「リスク」「道徳」は聞き飽きた!体験者が教える不倫をオススメできない本当の理由

ベッドの上にいる女性

一般的には「悪いこと」と辛辣な目を向けられることの多い「不倫」。しかしその反面では人々の関心を引き、世間を賑わせることも少なくはありません。不倫が悪いことだと言われるのは、主にこのような理由からではないでしょうか。

「相手のパートナーを不幸にするから」
「慰謝料など法的リスクが関わるから」
「道徳的に良くないことだから」

これらはもちろん真っ当な言い分ではあるのですが、しかしどこか優等生風でリアリティのない理由ばかりだと感じませんか?

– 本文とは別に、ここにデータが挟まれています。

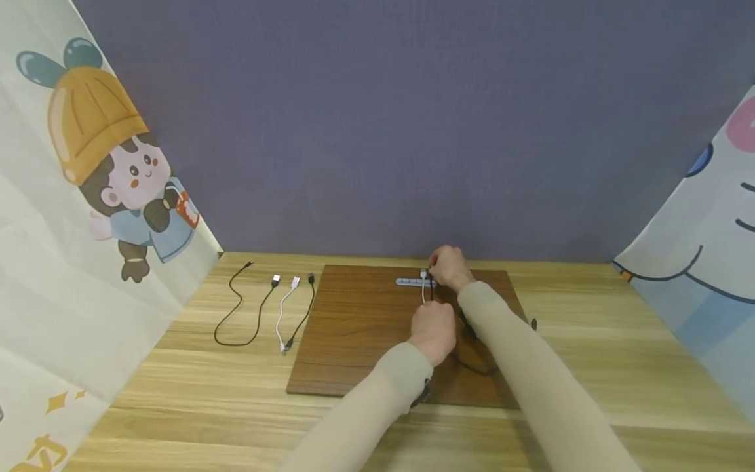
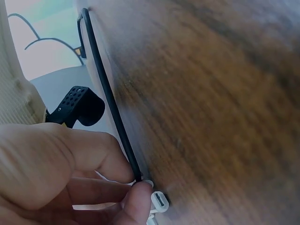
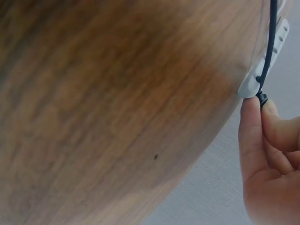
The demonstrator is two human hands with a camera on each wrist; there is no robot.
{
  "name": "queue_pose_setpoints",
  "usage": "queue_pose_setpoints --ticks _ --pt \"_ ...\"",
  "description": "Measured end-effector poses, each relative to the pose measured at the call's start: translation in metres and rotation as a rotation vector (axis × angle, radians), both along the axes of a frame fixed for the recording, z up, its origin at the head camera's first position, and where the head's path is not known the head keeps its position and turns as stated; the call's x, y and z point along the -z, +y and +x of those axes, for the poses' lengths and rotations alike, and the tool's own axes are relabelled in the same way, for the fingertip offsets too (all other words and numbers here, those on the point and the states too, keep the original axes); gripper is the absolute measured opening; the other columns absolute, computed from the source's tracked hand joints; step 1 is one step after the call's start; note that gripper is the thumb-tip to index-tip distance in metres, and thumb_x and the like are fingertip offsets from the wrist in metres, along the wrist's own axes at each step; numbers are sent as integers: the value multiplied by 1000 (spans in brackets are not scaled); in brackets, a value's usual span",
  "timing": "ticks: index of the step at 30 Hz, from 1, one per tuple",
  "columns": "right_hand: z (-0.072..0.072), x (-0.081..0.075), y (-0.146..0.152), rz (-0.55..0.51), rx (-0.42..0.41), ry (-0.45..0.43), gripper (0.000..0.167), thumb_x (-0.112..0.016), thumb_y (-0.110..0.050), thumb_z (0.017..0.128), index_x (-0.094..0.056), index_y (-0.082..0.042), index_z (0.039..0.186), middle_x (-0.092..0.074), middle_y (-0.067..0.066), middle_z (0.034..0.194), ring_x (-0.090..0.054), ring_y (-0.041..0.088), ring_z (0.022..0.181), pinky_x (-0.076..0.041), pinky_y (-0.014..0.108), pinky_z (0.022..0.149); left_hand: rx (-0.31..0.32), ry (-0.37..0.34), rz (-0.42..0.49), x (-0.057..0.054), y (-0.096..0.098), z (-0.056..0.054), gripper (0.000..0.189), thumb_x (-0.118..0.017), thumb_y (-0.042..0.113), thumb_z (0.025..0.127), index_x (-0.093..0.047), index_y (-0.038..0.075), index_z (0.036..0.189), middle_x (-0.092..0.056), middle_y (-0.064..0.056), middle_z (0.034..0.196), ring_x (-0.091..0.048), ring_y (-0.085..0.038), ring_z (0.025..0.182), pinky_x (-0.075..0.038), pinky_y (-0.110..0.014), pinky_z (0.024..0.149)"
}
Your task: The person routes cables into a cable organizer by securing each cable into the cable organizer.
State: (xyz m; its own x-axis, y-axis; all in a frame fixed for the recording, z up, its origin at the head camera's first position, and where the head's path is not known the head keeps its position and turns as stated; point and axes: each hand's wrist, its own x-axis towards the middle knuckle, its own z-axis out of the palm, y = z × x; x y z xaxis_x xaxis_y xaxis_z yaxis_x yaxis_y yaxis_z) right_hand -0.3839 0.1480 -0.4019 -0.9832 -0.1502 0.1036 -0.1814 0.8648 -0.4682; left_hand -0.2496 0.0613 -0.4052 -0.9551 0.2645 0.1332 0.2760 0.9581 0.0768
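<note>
A pale cable holder strip (image 1: 408, 282) lies near the far edge of the brown wooden board (image 1: 348, 328). Across its right part run a white cable (image 1: 423, 273) and, beside it, a black cable (image 3: 270, 47). My right hand (image 1: 450, 267) pinches the black cable's plug end (image 3: 263, 99) between thumb and index finger, right at the strip's end. Nearer to me, my left hand (image 1: 434, 328) pinches the same black cable between thumb and fingertips. A white connector (image 2: 160, 201) pokes out beside the left fingertips. Part of the black cable is hidden under the right forearm.
Left of the board lie a long black cable (image 1: 276, 280), a short white cable (image 1: 295, 282) and a short black cable (image 1: 311, 278). A black plug (image 1: 533, 324) shows on the table right of the board. A grey-blue curtain (image 1: 377, 131) stands behind the table.
</note>
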Motion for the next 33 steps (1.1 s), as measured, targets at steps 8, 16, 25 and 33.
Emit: queue_pose_setpoints --ticks 8,16,25,33 --pt "2 -1 -3 8 19 -22 21 -63 -1 86 -73 1 103 -71 18 108 -63 34 103 -53 43 90 8 -19 15 0 -2 0 11 -74 20 89 -78 11 93 -73 -7 90 -70 -21 82 -58 -33 64" --pt "2 -2 -4 19 29 -31 19 -63 -1 86 -73 1 102 -71 18 107 -64 33 100 -53 42 87 -3 -37 21 -1 0 -1 10 -74 18 89 -79 12 95 -73 -7 92 -71 -22 83 -58 -34 63" --pt "2 -1 -7 8 29 -50 19 -62 -2 89 -72 1 106 -70 20 112 -63 33 101 -54 42 83 -26 -37 -23 -1 1 -2 11 -74 21 89 -80 16 97 -74 -5 92 -70 -20 80 -58 -33 62" --pt "4 2 -4 -6 37 -66 26 -60 -3 92 -71 3 115 -67 23 120 -63 38 110 -53 48 89 -34 -80 -74 -2 4 -2 15 -74 23 91 -79 16 103 -74 -5 96 -69 -18 84 -58 -32 64"
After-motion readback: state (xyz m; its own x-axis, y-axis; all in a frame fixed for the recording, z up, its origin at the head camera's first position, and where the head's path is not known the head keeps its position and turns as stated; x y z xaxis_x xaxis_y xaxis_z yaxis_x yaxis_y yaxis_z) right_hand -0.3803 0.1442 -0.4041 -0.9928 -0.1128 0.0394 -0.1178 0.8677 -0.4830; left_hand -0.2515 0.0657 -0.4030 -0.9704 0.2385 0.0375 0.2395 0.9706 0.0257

さて今回の記事では、不倫についてもうすこし深掘りしてみましょう。不倫を経験したからこそ身体で理解することができた「不倫をオススメできない本当の理由」を解説していきます。

彼が離婚したら、どうなる?

不倫というものは不健全な男女関係ではありますが、なかにはお互いにきちんと愛情があるカップルもいます。さて、まずは「もし既婚者の彼が離婚したら……?」というパターンを想像してみましょう。

めでたいことに彼の離婚が成立し、彼と彼女は誰よりも近い存在となりました。しかし彼女は「誰かのパートナーを奪った悪い女」として、社会の厳しい視線にさらされることになります。世間の辛辣な評価に黙って耐え続けなければいけません。そのために人並み外れた図太い神経を必要とすることは、想像に難くないはず。

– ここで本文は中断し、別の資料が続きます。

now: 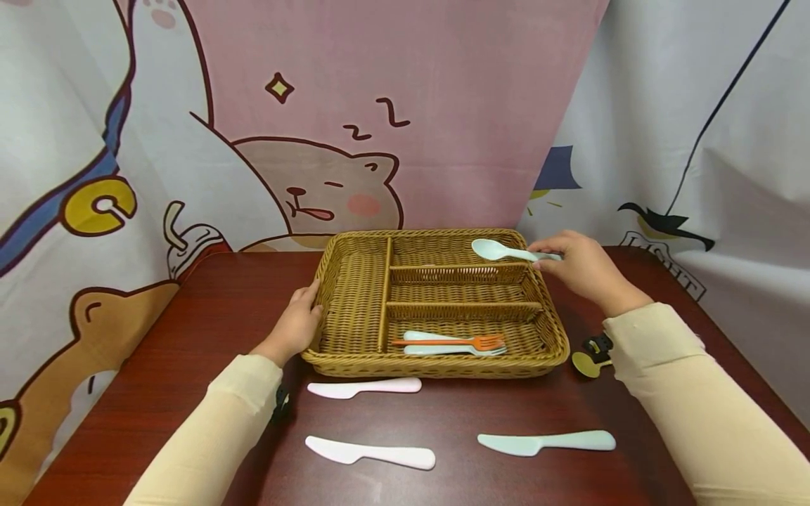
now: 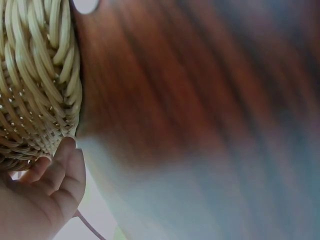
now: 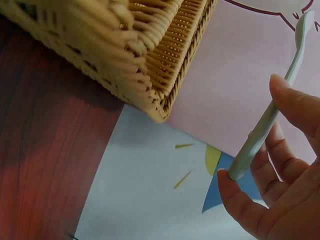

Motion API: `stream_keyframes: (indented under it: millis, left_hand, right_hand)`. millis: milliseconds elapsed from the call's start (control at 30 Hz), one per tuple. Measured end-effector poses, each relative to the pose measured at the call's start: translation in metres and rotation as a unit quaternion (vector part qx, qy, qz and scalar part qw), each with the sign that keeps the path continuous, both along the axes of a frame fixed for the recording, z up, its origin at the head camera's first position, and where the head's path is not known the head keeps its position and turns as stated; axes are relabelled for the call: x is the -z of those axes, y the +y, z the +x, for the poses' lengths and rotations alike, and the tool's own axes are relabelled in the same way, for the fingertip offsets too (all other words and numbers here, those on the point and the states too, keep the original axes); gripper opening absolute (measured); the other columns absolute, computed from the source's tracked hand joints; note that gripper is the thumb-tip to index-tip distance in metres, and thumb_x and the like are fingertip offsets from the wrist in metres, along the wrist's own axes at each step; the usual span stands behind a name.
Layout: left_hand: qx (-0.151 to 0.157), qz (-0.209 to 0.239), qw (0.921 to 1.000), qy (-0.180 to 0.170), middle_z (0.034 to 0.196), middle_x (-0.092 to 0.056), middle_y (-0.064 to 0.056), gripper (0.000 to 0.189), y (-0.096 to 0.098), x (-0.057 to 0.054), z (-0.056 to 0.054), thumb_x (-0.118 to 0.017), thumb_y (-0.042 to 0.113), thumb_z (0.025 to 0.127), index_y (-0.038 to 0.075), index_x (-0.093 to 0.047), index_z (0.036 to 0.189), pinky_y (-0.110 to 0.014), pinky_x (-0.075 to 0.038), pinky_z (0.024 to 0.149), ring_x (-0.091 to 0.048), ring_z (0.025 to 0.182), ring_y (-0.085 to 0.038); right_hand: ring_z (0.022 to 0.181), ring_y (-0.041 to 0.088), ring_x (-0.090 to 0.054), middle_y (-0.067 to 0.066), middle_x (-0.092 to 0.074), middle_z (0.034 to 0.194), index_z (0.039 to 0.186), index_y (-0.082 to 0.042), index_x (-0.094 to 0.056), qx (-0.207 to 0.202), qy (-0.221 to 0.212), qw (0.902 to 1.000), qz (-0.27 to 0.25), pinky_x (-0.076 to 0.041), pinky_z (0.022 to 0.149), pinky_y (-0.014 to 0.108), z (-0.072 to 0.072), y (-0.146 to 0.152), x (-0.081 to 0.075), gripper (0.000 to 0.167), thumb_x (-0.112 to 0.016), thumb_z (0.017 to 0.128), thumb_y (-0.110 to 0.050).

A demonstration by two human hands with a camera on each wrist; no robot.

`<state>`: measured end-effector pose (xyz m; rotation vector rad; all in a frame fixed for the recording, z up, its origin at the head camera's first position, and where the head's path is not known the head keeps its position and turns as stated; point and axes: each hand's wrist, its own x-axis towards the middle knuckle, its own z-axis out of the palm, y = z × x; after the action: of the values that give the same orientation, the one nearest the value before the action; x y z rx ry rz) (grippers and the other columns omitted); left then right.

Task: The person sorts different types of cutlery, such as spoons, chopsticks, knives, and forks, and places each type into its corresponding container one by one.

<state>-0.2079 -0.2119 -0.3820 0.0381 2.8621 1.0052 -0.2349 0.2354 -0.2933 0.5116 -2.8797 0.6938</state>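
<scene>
A divided wicker basket (image 1: 436, 367) stands on the table. My left hand (image 1: 292, 327) holds its left side, thumb over the rim; the left wrist view shows fingers (image 2: 70, 175) against the woven wall. Over the basket's back right compartment, a pale mint spoon (image 1: 490, 249) points its bowl leftward. My right hand (image 1: 579, 267) pinches that spoon by its handle; in the right wrist view the handle (image 3: 260, 131) runs between thumb and fingers. In the front right compartment lie an orange fork (image 1: 487, 342) and pale forks (image 1: 414, 349) partly beneath it.
In front of the basket lie a pale pink knife (image 1: 386, 385), a white knife (image 1: 399, 457) and a mint knife (image 1: 576, 440). Beside the right forearm is a yellow spoon (image 1: 586, 365), its handle partly covered by the sleeve. A printed curtain (image 1: 468, 112) hangs behind the table.
</scene>
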Motion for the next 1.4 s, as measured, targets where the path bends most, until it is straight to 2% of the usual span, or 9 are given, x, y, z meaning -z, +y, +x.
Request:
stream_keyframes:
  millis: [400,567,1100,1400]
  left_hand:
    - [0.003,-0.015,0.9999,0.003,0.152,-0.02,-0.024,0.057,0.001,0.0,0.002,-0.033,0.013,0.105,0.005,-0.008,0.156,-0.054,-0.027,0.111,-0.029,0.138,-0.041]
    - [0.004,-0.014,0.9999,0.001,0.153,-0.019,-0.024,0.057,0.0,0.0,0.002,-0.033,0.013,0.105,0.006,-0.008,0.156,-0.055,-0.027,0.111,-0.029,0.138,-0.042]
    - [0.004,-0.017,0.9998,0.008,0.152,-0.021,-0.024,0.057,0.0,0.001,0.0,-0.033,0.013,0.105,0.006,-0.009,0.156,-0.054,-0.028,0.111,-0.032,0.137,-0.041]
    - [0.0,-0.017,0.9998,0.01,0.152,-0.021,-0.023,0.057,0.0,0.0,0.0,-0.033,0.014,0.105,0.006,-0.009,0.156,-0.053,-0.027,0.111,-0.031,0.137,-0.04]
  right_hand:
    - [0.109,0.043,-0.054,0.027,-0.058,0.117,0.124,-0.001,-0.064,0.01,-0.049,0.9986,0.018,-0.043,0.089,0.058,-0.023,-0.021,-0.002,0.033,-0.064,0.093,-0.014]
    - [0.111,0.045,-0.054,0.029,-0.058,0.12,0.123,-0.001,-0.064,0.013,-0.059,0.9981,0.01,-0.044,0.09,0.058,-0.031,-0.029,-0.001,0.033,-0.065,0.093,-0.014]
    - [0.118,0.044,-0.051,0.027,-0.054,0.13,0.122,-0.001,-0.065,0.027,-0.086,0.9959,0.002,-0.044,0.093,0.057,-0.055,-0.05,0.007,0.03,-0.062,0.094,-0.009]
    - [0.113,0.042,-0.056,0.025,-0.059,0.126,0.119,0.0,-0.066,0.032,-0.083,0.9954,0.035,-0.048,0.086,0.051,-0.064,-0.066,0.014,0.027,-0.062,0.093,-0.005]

また不倫関係には「不倫フィルター」がかかっていることが多いもの。不貞や不義理ありきで成り立っている男女関係からその要素が消えてしまったとき、果たしてその関係は変わらずに続くのでしょうか? 不倫関係から「不倫」という要素がなくなってしまった途端、その恋愛は刺激を失い、つまらないものに感じられてしまうかもしれません。

不倫を理由に別れたら、どうなる?

相手を嫌いになって別れるのであれば、まだ気持ちが整理しやすいかもしれませんね。では「不倫=してはいけないこと」を理由に、彼とお別れするパターンを考えてみましょう。相手への好意や愛情を残したまま別れてしまうということですね。

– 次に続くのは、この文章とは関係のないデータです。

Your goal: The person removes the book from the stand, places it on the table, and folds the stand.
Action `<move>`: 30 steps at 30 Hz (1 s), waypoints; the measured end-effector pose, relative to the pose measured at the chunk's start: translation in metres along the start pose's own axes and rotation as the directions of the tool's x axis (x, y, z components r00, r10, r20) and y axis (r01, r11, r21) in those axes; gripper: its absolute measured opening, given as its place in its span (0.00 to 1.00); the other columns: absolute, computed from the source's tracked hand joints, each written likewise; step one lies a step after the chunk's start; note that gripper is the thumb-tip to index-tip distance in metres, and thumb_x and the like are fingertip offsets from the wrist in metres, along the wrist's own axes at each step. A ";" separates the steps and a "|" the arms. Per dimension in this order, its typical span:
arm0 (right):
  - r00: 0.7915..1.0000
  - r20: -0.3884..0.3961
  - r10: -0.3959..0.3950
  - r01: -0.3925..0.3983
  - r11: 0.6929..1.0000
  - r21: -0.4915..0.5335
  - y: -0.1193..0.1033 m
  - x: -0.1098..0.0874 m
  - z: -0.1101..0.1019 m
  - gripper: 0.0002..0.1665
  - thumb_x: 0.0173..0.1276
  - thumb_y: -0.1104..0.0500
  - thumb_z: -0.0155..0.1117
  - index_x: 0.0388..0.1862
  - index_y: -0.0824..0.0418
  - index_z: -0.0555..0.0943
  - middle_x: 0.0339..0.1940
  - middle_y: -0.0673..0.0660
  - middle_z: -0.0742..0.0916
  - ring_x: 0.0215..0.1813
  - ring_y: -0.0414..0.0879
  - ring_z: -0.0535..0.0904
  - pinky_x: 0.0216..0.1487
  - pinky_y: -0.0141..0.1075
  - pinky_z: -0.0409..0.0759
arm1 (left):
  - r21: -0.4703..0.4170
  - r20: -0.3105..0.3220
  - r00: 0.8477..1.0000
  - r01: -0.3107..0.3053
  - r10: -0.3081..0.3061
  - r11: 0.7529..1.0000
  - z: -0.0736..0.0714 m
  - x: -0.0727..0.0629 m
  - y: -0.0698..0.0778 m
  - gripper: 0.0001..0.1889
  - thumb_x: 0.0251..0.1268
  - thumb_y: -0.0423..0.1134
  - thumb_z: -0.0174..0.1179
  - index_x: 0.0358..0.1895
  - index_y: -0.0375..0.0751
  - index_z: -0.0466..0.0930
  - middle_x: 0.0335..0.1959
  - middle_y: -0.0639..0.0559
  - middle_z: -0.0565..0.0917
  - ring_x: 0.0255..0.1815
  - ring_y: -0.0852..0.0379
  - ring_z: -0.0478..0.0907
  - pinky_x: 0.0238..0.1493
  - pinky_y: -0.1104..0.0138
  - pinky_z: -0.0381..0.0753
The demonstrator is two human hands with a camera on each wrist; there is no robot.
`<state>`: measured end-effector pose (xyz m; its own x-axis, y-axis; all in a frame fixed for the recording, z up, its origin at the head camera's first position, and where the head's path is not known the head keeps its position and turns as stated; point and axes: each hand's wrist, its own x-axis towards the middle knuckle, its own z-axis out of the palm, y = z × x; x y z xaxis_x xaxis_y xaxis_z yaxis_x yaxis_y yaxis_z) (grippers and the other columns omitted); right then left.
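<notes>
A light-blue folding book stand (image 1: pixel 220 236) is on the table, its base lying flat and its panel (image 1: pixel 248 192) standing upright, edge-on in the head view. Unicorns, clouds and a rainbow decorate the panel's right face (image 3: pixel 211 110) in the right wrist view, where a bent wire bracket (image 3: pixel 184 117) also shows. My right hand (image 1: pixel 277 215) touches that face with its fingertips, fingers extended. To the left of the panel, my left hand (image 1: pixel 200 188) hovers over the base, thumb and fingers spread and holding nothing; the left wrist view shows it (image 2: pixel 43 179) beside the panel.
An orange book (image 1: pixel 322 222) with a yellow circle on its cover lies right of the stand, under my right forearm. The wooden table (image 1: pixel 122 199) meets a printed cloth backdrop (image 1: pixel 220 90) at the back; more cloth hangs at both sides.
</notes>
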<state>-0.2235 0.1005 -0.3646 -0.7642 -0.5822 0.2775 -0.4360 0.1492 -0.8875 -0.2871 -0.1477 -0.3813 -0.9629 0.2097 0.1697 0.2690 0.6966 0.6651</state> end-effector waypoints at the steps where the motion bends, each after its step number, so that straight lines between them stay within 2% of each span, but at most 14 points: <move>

人間の心は、数字のように簡単に割り切れるものではありません。彼への愛情を残したままムリヤリ別れてしまえば、彼女の心には彼の存在が残ります。いつまでも忘れられない恋愛として、彼女を苦しめることになるかもしれません。その苦しみは、彼女の心から彼の存在が完全に消える日まで続きます。

つらいもの…なら、どうしてするの?

基本的に、不倫はつらいものです。思いを寄せている相手と中途半端に向き合えない状態が続くのですから、つらいのも当然ですよね。それほどつらいのに、なぜ不倫に走る人があとを絶たないのでしょうか?

この理由を考えてみたとき、ふと心理学用語の「部分強化」を思い出しました。こちらは主にギャンブル依存症などの解説に使われる実験エピソードですが、不倫にも通じるところがあるように感じてなりません。

つらい不倫生活で感じられる幸せは、ノーマルな精神状態のときよりもはるかに刺激的なものに感じられるはず。一般的には良しとされない不倫は「つらいからこそ、してしまうもの」なのかもしれませんね。